WHAT YOU HAVE TO DO =>
Locate the word "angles" in the material, then show every line that holds it.

INFORMATION SUPPLIED =>
***

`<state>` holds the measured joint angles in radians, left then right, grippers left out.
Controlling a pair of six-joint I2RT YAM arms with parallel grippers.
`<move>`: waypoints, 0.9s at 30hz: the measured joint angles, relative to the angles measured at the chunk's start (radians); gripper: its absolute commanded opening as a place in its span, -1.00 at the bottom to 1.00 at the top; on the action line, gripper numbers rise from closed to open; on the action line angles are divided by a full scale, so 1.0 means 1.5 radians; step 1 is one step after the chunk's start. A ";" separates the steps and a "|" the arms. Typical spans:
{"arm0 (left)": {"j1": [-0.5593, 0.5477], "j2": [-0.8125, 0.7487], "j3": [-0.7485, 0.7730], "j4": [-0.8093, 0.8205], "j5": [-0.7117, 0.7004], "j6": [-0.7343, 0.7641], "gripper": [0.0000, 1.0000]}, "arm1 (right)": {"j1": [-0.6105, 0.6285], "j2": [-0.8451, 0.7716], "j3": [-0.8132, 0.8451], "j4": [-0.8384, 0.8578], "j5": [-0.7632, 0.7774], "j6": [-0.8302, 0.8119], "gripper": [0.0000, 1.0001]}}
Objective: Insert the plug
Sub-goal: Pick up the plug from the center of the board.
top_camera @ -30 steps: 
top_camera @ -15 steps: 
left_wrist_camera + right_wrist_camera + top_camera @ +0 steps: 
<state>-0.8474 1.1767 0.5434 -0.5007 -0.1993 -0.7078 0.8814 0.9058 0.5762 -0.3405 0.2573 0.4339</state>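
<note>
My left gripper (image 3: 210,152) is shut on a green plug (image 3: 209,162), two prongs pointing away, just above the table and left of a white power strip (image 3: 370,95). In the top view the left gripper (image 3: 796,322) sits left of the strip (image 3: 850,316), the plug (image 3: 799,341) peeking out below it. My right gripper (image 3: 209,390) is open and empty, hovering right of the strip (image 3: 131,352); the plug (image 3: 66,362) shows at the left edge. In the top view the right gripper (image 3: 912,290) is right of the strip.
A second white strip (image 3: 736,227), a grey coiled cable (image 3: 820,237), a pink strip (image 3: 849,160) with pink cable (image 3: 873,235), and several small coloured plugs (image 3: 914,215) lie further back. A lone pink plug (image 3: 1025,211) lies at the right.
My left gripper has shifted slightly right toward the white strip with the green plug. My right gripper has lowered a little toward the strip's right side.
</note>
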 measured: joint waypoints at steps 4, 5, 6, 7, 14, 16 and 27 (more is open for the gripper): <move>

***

RESULT BELOW =>
`<state>` holds the measured joint angles in radians, left then right, grippers left out.
`<move>`: waypoints, 0.9s at 30hz: the measured joint angles, relative to the angles measured at the chunk's start (radians); gripper: its absolute commanded opening as a place in its span, -1.00 at the bottom to 1.00 at the top; on the action line, gripper numbers rise from closed to open; on the action line angles are divided by a full scale, so 1.0 means 1.5 radians; step 1 is one step after the chunk's start. A ";" separates the steps and a "|" the arms. Typical spans:

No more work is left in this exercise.